* Given entries *
*** Block opens ***

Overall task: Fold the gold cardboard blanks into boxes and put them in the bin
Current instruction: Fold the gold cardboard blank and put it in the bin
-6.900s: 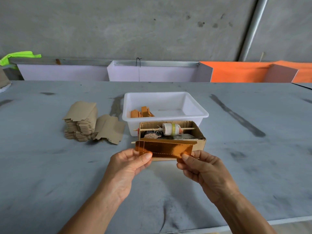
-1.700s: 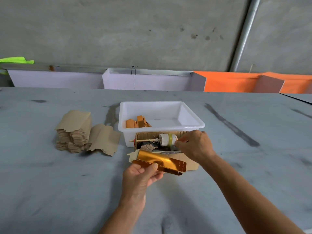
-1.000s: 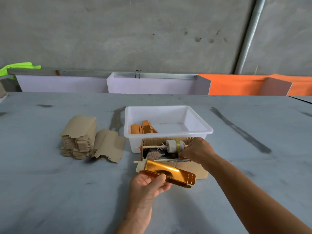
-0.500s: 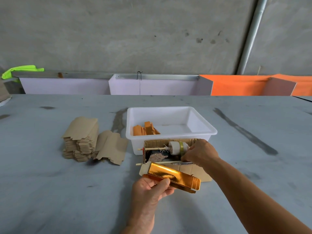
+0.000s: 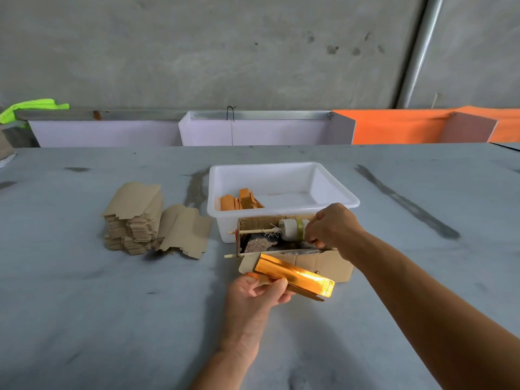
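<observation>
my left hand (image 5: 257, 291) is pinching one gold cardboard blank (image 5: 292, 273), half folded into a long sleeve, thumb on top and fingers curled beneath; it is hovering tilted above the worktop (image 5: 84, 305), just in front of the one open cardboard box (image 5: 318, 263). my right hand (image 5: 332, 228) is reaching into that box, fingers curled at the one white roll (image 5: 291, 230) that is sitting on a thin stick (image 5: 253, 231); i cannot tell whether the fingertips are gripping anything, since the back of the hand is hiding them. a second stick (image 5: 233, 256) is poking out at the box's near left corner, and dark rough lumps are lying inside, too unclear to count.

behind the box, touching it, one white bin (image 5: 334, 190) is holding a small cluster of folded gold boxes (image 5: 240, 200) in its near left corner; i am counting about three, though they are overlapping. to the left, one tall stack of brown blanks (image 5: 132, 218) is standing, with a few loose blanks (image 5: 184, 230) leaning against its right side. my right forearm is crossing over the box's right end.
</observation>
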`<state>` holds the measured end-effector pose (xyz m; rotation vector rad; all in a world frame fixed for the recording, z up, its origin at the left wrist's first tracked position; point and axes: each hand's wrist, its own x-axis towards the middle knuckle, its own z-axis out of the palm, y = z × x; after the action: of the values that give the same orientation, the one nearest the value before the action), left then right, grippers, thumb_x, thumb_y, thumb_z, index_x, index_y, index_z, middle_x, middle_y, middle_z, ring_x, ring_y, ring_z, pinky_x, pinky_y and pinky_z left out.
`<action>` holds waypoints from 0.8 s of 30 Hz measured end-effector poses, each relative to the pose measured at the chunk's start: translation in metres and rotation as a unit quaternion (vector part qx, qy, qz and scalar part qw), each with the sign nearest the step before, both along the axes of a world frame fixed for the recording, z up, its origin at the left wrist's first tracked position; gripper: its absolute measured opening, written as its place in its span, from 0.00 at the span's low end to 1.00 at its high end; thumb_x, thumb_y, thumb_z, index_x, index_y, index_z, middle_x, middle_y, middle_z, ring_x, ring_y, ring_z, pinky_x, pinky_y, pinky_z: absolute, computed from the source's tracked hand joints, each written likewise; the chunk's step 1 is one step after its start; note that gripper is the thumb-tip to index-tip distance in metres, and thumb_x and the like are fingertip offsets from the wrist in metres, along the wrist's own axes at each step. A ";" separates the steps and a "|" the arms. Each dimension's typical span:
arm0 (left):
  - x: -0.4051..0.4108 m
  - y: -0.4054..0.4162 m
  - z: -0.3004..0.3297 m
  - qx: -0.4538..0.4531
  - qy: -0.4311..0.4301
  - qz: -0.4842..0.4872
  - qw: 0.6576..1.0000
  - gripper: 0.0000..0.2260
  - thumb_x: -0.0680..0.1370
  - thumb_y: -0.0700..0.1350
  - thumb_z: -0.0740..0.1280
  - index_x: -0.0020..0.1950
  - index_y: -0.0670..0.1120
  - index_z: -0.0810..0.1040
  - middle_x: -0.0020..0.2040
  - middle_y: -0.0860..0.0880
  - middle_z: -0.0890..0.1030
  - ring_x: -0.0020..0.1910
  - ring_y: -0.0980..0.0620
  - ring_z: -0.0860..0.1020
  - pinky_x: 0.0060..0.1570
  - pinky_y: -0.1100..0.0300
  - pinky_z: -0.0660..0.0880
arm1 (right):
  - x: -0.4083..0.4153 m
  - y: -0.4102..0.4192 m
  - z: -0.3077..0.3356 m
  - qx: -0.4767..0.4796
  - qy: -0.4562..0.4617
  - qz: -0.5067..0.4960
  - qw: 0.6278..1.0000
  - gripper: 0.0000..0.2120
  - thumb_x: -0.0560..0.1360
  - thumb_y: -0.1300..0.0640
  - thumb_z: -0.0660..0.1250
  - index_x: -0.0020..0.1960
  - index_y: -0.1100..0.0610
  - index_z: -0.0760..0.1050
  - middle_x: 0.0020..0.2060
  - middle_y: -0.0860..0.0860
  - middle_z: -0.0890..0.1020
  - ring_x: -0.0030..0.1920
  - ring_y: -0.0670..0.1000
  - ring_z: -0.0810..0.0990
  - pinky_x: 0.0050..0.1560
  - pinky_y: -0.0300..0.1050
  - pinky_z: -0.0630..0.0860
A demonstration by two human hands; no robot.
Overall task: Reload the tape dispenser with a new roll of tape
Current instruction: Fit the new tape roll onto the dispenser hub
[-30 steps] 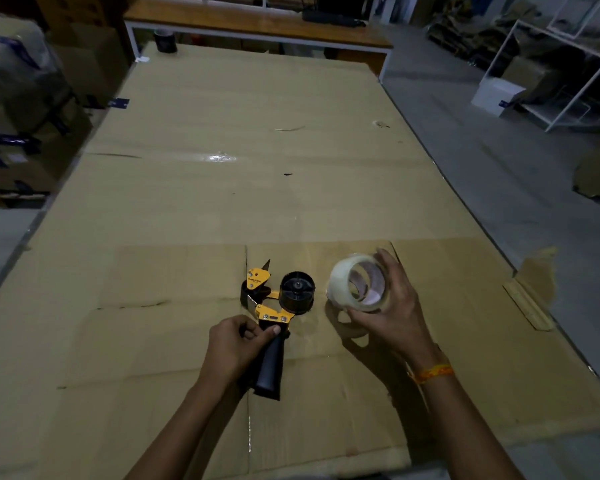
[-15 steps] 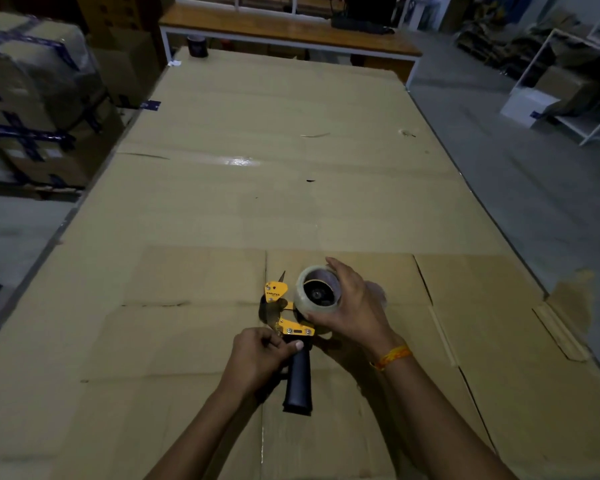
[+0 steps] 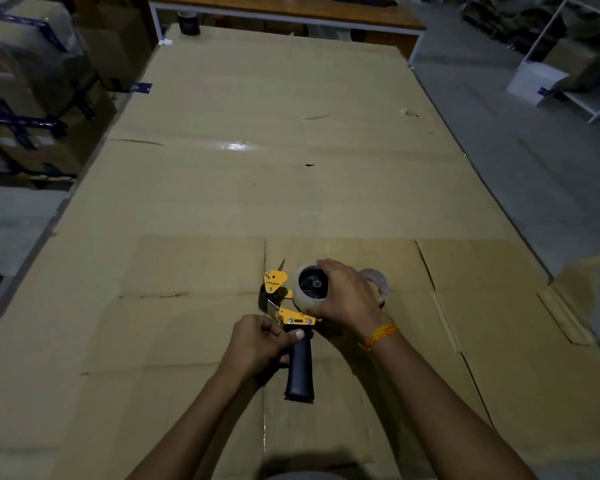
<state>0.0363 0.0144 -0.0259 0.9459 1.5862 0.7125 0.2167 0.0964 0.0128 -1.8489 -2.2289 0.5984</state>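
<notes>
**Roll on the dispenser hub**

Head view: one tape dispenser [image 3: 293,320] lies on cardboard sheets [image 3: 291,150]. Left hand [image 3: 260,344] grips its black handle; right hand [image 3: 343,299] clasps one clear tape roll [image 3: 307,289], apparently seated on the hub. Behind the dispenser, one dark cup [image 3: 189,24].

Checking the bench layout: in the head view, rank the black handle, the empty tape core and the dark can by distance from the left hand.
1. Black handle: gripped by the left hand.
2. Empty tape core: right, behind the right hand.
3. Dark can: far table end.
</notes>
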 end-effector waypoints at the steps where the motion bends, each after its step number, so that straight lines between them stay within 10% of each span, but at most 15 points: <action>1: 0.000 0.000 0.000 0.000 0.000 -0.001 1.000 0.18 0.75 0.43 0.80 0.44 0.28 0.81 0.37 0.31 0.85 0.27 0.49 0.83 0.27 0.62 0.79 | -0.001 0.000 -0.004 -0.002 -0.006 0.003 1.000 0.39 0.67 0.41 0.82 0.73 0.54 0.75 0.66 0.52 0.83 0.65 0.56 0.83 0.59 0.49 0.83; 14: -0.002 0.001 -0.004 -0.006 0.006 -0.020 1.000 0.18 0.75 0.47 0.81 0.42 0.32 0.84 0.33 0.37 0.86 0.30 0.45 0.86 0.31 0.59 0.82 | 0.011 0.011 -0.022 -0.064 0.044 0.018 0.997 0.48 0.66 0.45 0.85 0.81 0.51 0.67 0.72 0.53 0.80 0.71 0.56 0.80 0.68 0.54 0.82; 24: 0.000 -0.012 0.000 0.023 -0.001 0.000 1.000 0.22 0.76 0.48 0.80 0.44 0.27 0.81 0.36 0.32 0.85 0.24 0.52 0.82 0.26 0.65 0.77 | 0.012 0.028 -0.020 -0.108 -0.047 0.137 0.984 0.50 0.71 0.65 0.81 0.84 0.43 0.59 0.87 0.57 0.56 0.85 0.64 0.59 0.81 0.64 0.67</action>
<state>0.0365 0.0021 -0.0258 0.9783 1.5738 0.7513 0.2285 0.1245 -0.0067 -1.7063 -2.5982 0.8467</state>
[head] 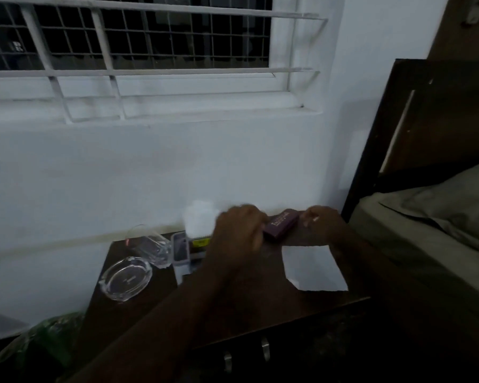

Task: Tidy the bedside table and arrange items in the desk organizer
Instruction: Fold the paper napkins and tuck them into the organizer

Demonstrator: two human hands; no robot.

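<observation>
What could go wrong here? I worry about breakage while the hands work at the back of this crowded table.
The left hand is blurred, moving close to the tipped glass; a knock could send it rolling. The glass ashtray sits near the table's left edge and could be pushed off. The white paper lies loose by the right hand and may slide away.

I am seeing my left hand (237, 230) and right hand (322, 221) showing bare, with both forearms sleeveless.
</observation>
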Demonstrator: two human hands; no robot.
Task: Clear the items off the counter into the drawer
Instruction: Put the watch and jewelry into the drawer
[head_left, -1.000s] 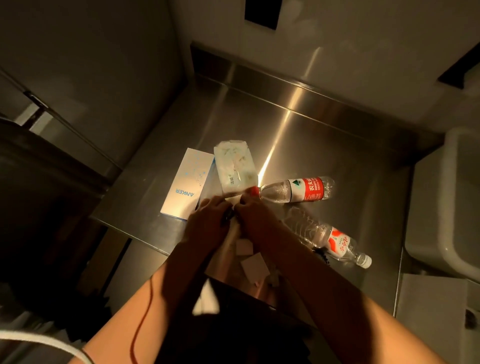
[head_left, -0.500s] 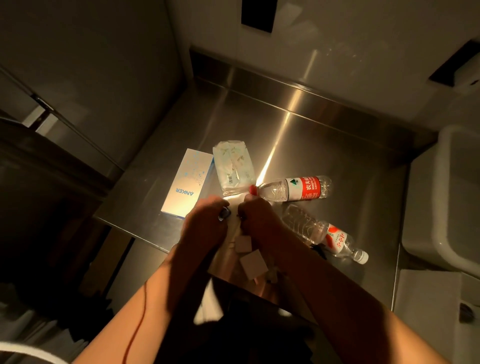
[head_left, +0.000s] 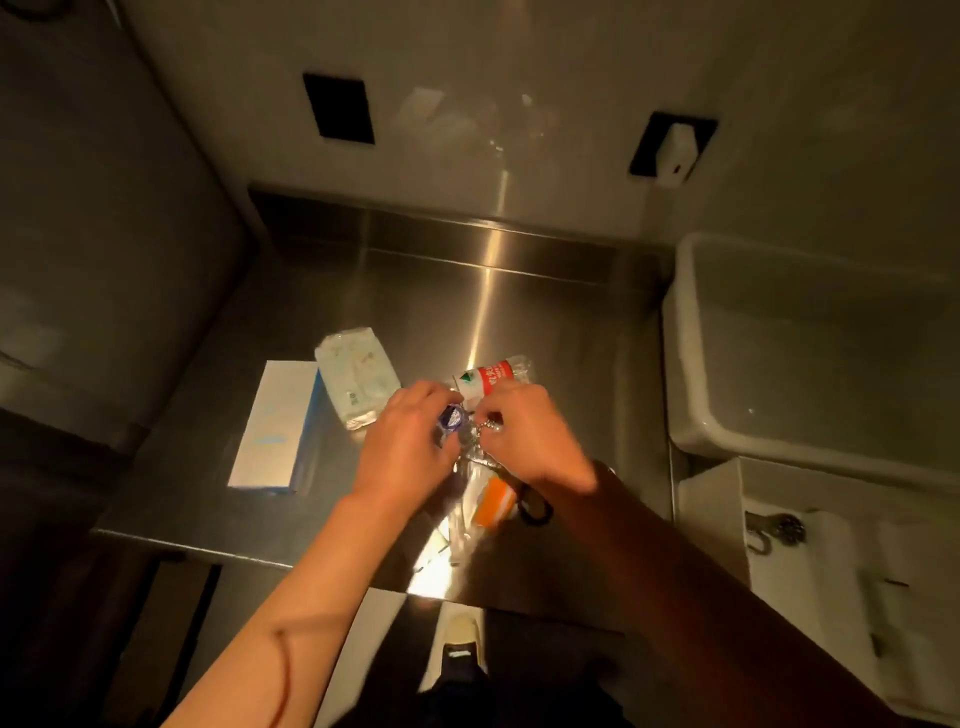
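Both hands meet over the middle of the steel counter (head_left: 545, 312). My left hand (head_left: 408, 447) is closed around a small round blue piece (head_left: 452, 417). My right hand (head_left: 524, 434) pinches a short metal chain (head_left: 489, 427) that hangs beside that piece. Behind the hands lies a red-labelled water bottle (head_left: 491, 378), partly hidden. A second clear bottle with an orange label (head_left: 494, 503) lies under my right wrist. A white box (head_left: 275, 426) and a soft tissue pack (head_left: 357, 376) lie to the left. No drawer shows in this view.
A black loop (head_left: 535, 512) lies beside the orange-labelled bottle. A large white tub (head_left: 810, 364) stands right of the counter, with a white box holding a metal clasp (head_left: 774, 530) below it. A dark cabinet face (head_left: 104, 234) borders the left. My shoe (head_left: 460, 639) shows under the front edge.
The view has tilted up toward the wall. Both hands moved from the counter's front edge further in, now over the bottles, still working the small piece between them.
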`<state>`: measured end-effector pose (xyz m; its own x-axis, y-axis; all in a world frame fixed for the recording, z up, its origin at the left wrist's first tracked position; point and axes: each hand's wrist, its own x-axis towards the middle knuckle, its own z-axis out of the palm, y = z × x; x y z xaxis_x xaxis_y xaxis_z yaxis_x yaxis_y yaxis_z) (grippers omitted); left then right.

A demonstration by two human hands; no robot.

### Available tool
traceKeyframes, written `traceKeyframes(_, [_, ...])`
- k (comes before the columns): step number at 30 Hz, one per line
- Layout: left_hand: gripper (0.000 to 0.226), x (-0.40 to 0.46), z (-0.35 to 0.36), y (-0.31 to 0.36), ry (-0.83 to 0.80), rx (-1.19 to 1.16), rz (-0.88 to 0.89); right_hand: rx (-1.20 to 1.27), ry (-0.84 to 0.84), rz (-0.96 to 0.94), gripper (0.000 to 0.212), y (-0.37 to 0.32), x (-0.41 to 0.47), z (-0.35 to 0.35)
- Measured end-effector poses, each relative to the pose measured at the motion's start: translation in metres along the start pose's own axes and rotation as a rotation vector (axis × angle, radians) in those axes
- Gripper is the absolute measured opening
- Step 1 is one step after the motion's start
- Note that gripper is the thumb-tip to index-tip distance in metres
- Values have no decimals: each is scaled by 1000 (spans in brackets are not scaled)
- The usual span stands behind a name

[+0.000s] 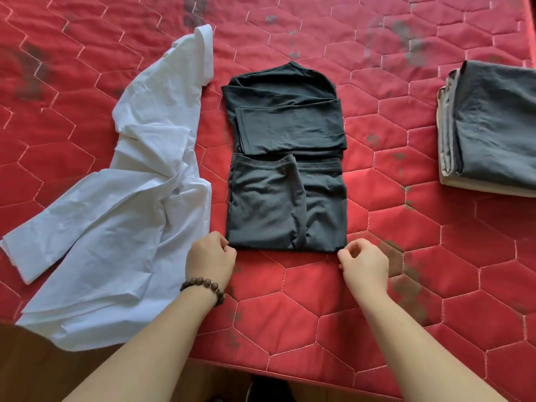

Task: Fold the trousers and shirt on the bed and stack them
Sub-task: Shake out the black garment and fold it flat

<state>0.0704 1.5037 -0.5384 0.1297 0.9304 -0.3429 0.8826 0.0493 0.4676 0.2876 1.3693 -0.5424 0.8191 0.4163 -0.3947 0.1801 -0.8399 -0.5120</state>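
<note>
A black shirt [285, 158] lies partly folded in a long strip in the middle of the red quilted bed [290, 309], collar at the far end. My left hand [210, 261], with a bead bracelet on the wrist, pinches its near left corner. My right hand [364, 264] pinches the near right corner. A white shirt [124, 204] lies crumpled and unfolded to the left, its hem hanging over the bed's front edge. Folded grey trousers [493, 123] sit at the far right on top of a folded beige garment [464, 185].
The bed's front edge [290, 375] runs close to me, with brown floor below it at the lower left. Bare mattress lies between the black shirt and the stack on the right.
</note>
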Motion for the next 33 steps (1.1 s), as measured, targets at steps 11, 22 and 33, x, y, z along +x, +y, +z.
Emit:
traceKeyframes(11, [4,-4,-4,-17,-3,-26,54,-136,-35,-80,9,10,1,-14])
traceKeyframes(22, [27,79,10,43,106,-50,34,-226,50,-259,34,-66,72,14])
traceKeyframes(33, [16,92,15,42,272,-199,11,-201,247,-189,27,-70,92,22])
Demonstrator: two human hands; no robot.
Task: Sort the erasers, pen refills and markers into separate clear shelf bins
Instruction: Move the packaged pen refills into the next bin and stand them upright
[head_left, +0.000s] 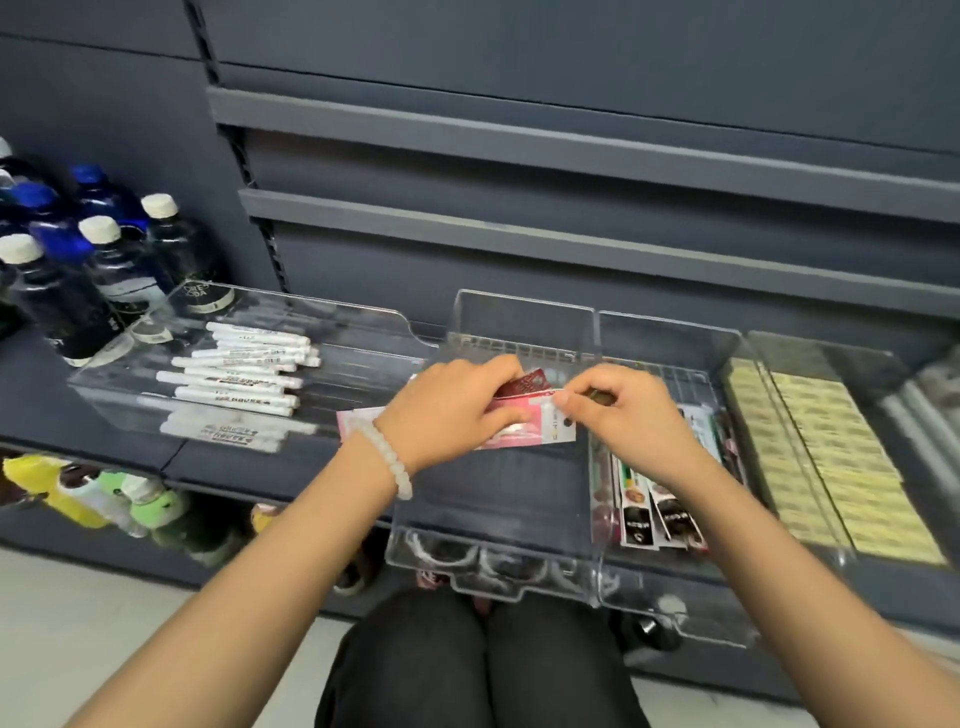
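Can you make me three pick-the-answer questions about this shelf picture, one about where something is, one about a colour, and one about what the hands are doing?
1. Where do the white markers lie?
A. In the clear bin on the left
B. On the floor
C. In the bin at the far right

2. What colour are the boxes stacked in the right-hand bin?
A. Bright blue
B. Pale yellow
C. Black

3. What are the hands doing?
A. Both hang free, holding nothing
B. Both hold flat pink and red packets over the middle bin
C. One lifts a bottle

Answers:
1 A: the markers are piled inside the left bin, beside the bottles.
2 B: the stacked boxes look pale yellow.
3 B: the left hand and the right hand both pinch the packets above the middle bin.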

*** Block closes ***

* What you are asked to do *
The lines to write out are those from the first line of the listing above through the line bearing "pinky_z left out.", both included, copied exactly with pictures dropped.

* Your solution *
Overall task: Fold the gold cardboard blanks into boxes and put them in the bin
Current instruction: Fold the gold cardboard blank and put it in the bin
-6.900s: 
-1.700s: 
-1.000s: 
-0.500s: 
+0.000s: 
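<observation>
my left hand (image 5: 257, 291) is pinching one gold cardboard blank (image 5: 292, 273), half folded into a long sleeve, thumb on top and fingers curled beneath; it is hovering tilted above the worktop (image 5: 84, 305), just in front of the one open cardboard box (image 5: 318, 263). my right hand (image 5: 332, 228) is reaching into that box, fingers curled at the one white roll (image 5: 291, 230) that is sitting on a thin stick (image 5: 253, 231); i cannot tell whether the fingertips are gripping anything, since the back of the hand is hiding them. a second stick (image 5: 233, 256) is poking out at the box's near left corner, and dark rough lumps are lying inside, too unclear to count.

behind the box, touching it, one white bin (image 5: 334, 190) is holding a small cluster of folded gold boxes (image 5: 240, 200) in its near left corner; i am counting about three, though they are overlapping. to the left, one tall stack of brown blanks (image 5: 132, 218) is standing, with a few loose blanks (image 5: 184, 230) leaning against its right side. my right forearm is crossing over the box's right end.
</observation>
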`<state>` holds the measured end-effector pose (xyz m; rotation vector rad; all in a world frame fixed for the recording, z up, its origin at the left wrist's first tracked position; point and axes: each hand's wrist, its own x-axis towards the middle knuckle, its own z-axis out of the palm, y = z × x; after the action: of the values that give the same orientation, the one nearest the value before the action), left then right, grippers, thumb_x, thumb_y, thumb_z, index_x, index_y, index_z, middle_x, middle_y, middle_z, ring_x, ring_y, ring_z, pinky_x, pinky_y and pinky_z left out.

What was asked for in the exercise is now done.